EXERCISE DETAILS – Please repeat the whole listing exactly, but leave out any picture it holds.
══ DATA SEGMENT
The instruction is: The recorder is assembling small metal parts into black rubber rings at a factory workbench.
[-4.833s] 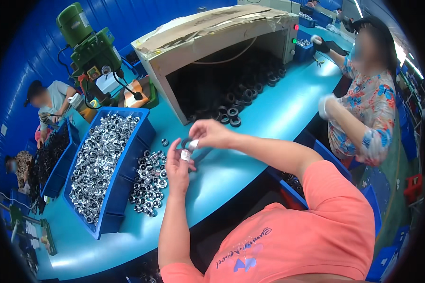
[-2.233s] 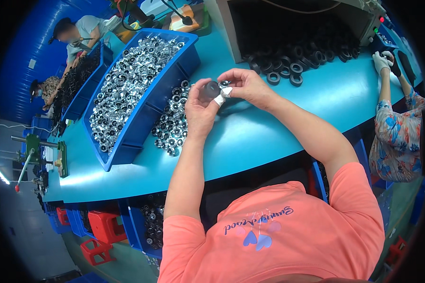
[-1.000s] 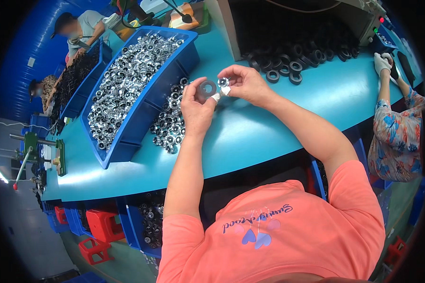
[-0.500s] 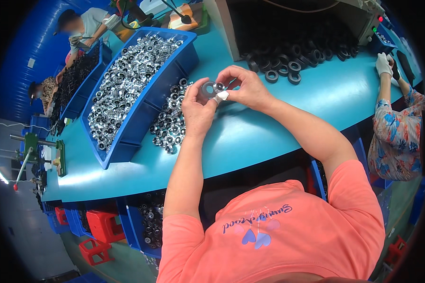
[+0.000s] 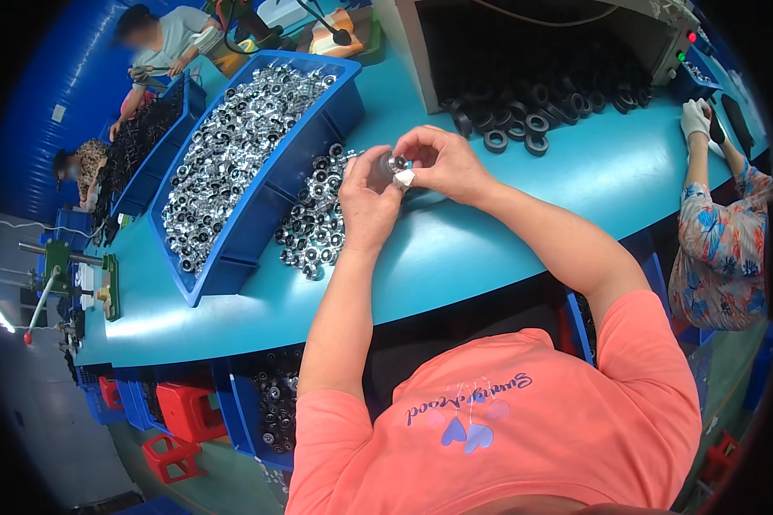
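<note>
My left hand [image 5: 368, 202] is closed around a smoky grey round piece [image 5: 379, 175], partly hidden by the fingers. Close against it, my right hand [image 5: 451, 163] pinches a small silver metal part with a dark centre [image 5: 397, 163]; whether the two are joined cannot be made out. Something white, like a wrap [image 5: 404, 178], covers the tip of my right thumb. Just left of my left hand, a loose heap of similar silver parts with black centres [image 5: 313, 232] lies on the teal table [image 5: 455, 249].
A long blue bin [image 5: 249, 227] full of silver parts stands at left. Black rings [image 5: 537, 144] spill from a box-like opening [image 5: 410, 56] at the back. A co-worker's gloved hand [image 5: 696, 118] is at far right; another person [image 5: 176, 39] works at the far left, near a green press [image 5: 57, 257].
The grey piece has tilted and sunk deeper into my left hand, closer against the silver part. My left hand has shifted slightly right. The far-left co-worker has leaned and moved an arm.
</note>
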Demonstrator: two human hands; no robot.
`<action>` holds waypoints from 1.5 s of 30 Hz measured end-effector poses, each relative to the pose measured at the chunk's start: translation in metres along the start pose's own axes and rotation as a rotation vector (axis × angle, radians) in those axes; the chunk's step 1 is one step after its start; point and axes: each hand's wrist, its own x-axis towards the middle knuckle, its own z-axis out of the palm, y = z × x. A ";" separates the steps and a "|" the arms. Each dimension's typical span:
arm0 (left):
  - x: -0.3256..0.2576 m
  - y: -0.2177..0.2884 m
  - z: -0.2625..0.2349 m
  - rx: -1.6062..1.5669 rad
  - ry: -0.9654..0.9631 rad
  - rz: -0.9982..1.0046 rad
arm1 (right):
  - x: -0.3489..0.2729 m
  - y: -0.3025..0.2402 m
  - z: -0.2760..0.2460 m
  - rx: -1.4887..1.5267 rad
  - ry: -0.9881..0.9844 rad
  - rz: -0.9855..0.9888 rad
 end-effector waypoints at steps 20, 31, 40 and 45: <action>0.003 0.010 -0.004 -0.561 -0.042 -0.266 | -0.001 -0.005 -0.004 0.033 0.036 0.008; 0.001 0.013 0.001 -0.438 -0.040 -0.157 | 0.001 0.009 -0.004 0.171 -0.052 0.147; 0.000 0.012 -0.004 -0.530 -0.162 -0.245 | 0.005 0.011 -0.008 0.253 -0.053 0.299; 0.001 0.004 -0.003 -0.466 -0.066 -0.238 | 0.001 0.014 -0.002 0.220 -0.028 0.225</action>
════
EXERCISE OUTPUT –
The instruction is: The recorder is assembling small metal parts into black rubber rings at a factory workbench.
[-4.833s] 
[-2.233s] 
[-1.000s] 
[-0.500s] 
[+0.000s] 
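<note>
My left hand [image 5: 368, 202] is closed around a smoky grey round piece [image 5: 379, 175], partly hidden by the fingers. Close against it, my right hand [image 5: 451, 163] pinches a small silver metal part with a dark centre [image 5: 397, 163]; whether the two are joined cannot be made out. Something white, like a wrap [image 5: 404, 178], covers the tip of my right thumb. Just left of my left hand, a loose heap of similar silver parts with black centres [image 5: 313, 232] lies on the teal table [image 5: 455, 249].
A long blue bin [image 5: 249, 227] full of silver parts stands at left. Black rings [image 5: 537, 144] spill from a box-like opening [image 5: 410, 56] at the back. A co-worker's gloved hand [image 5: 696, 118] is at far right; another person [image 5: 176, 39] works at the far left, near a green press [image 5: 57, 257].
The grey piece has tilted and sunk deeper into my left hand, closer against the silver part. My left hand has shifted slightly right. The far-left co-worker has leaned and moved an arm.
</note>
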Demonstrator: two human hands; no robot.
`<action>` holds waypoints from 1.5 s of 30 Hz measured end-effector poses, each relative to the pose measured at the chunk's start: translation in metres along the start pose's own axes and rotation as a rotation vector (axis × angle, radians) in those axes; the chunk's step 1 is one step after its start; point and axes: each hand's wrist, its own x-axis towards the middle knuckle, its own z-axis out of the palm, y = z × x. A ";" separates the steps and a "|" the arms. Each dimension's typical span:
arm0 (left):
  - x: -0.3256..0.2576 m
  - y: -0.2177..0.2884 m
  - z: -0.2625..0.2349 m
  - rx: -1.6062..1.5669 rad
  - ry: -0.9654..0.9631 rad
  - rz: -0.9982..1.0046 rad
arm1 (right):
  - x: -0.3489..0.2729 m
  - y: -0.3025..0.2402 m
  - z: -0.2760..0.2460 m
  - rx: -1.4887..1.5267 rad
  - ry: -0.9881..0.9844 rad
  - rz: -0.9855..0.9888 rad
 end-effector waypoints at steps 20, 31, 40 and 45: <action>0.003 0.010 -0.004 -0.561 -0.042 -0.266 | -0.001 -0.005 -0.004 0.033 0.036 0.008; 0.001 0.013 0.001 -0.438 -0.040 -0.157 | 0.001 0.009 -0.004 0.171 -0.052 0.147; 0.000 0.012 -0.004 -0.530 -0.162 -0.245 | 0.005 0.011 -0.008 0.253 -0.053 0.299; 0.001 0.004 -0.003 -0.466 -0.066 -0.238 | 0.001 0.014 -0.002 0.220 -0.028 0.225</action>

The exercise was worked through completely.